*Exercise*
Transcribe the data as written, minus images.

*Given information*

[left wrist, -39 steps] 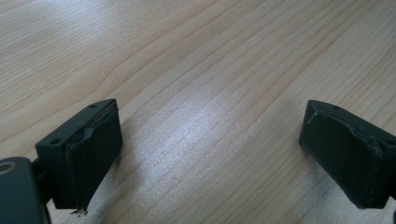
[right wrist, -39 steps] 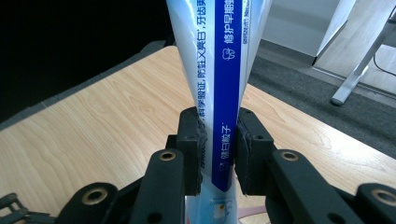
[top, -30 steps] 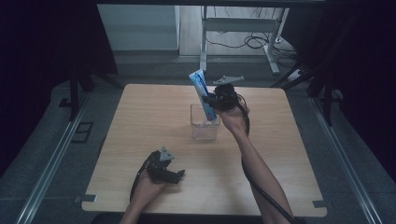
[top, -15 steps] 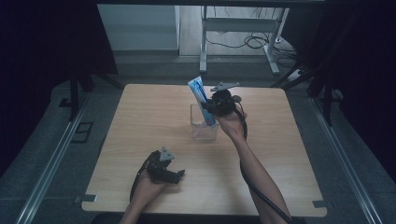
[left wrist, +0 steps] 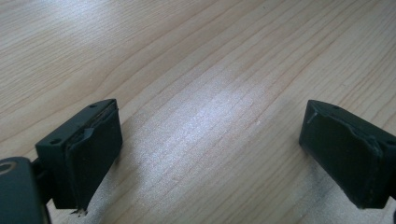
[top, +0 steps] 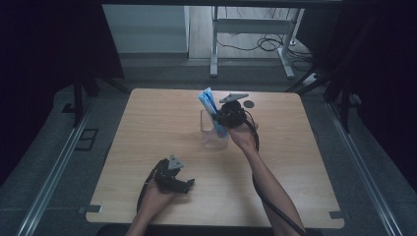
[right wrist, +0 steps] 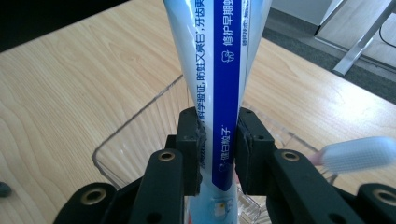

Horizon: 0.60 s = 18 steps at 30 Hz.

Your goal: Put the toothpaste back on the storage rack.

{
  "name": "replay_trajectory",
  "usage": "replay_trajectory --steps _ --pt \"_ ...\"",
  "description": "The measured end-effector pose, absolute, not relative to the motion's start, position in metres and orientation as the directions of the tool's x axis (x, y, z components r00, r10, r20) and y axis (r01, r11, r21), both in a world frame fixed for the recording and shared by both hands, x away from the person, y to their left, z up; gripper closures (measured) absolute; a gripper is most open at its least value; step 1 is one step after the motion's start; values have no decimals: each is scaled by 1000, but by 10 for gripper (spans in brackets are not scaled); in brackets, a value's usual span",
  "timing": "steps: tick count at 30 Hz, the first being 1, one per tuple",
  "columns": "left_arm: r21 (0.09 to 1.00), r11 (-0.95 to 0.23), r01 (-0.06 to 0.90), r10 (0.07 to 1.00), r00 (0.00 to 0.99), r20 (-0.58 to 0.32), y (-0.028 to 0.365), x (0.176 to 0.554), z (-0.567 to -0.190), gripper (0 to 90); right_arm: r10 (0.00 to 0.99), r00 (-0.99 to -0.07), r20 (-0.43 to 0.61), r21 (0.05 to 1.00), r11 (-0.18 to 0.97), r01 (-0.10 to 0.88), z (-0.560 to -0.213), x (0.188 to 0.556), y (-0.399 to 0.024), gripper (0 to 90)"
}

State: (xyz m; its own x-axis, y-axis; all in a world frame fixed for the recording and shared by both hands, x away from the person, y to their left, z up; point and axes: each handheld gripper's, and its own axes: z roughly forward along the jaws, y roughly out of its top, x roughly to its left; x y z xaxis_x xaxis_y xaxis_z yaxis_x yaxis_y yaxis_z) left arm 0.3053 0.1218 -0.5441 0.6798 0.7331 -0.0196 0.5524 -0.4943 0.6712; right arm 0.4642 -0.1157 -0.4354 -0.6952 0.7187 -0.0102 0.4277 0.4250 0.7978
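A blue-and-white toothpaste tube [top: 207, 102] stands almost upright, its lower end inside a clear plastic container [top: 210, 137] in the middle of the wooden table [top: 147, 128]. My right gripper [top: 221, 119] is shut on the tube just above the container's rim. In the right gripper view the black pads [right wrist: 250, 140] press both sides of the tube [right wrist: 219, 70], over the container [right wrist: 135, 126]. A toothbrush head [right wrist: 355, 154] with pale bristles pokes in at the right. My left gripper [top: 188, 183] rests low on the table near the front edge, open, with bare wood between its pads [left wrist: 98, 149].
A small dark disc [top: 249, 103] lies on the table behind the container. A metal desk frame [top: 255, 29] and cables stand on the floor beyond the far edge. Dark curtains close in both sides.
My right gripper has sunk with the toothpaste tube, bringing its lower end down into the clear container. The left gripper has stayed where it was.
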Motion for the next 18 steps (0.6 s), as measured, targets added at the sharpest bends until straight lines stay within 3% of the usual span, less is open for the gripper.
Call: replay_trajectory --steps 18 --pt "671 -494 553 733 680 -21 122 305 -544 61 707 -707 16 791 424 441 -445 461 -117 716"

*Problem solution*
[left wrist, -39 steps] 
[right wrist, -39 steps] 
[top, -30 steps] 
[top, -15 steps] 
[left wrist, +0 steps] 
[top, +0 steps] 
[right wrist, +0 steps] 

Horizon: 0.60 s = 18 steps at 30 Hz.

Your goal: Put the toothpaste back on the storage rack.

{
  "name": "replay_trajectory",
  "usage": "replay_trajectory --steps _ --pt \"_ ...\"",
  "description": "The measured end-effector pose, absolute, not relative to the motion's start, position in metres and orientation as the directions of the tool's x axis (x, y, z components r00, r10, r20) and y axis (r01, r11, r21), both in a world frame fixed for the recording and shared by both hands, x away from the person, y to their left, z up; gripper closures (measured) absolute; a gripper is most open at its least value; step 1 is one step after the motion's start; values have no decimals: each is scaled by 1000, but by 10 for gripper (spans in brackets are not scaled); in brackets, a value's usual span",
  "timing": "steps: tick count at 30 Hz, the first being 1, one per tuple",
  "columns": "left_arm: r21 (0.09 to 1.00), r11 (-0.95 to 0.23), r01 (-0.06 to 0.90), r10 (0.07 to 1.00), r00 (0.00 to 0.99), r20 (-0.58 to 0.32), y (-0.028 to 0.365), x (0.176 to 0.554), z (-0.567 to -0.190), gripper (0 to 90); right_arm: r10 (0.00 to 0.99), r00 (-0.99 to -0.07), r20 (-0.43 to 0.61), r21 (0.05 to 1.00), r11 (-0.18 to 0.97), r01 (-0.10 to 0.88), z (-0.560 to -0.213), x (0.188 to 0.556), y (-0.399 to 0.024), gripper (0 to 90)"
}

State: (xyz m; its own x-axis, y-axis; all in a world frame fixed for the recording and shared by both hands, x away from the person, y to their left, z up; point and axes: each handheld gripper's, and its own axes: z roughly forward along the jaws, y roughly out of its top, x roughly to its left; x y z xaxis_x xaxis_y xaxis_z yaxis_x yaxis_y yaxis_z) left arm 0.3053 0.1218 -0.5441 0.6798 0.7331 -0.0196 0.5524 -0.4943 0.6712; right arm 0.4642 -0.1157 -0.4354 -0.6952 0.7187 -0.0102 0.4277 0.4250 0.7978
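A blue-and-white toothpaste tube [top: 207, 102] stands almost upright, its lower end inside a clear plastic container [top: 210, 137] in the middle of the wooden table [top: 147, 128]. My right gripper [top: 221, 119] is shut on the tube just above the container's rim. In the right gripper view the black pads [right wrist: 250, 140] press both sides of the tube [right wrist: 219, 70], over the container [right wrist: 135, 126]. A toothbrush head [right wrist: 355, 154] with pale bristles pokes in at the right. My left gripper [top: 188, 183] rests low on the table near the front edge, open, with bare wood between its pads [left wrist: 98, 149].
A small dark disc [top: 249, 103] lies on the table behind the container. A metal desk frame [top: 255, 29] and cables stand on the floor beyond the far edge. Dark curtains close in both sides.
My right gripper has sunk with the toothpaste tube, bringing its lower end down into the clear container. The left gripper has stayed where it was.
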Motion for the next 18 steps (0.6 s), as measured, targets added at the sharpest bends until straight lines stay within 3% of the usual span, less is open for the gripper.
Call: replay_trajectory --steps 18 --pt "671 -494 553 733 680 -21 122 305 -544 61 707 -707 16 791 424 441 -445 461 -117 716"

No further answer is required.